**Data below**
____

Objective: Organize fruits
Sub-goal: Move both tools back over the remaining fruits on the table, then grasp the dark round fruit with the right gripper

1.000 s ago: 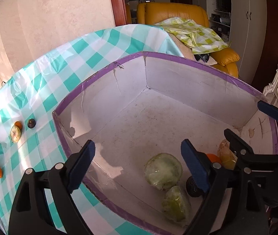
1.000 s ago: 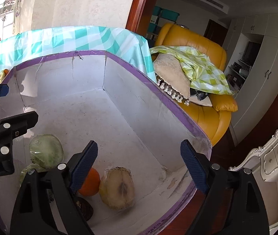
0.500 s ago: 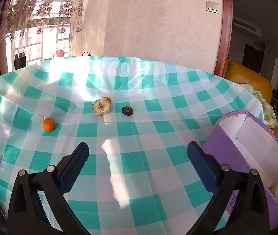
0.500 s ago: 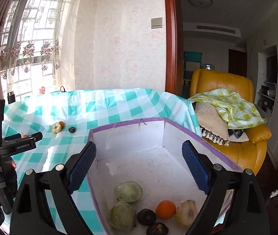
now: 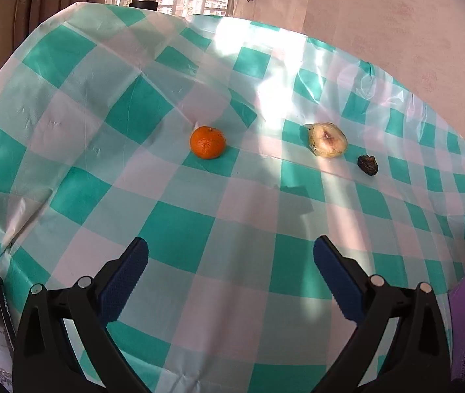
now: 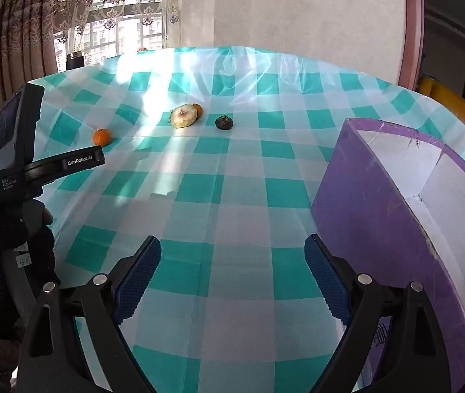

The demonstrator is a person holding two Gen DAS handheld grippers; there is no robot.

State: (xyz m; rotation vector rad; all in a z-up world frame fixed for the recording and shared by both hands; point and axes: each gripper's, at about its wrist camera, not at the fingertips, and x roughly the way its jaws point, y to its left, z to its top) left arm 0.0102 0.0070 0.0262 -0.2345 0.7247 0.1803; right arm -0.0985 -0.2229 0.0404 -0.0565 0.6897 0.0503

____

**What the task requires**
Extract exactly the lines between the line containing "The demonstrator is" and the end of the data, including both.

**Answer space**
The demonstrator is a person holding two Gen DAS handheld grippers; there is no robot.

State: (xyz m; rotation vector rad; all in a z-up world frame fixed for the recording and shared by both hands; point and axes: each gripper's, at about its wrist camera, not at the fingertips, and x roughly the way its jaws point, y to its left, z to its top) left arm 0.0102 0.0070 0.0262 -0.2345 0.7247 0.1803; right arm -0.0985 -0.2229 0.0404 -0.0565 0.6897 0.0503

What has been written here completes the answer.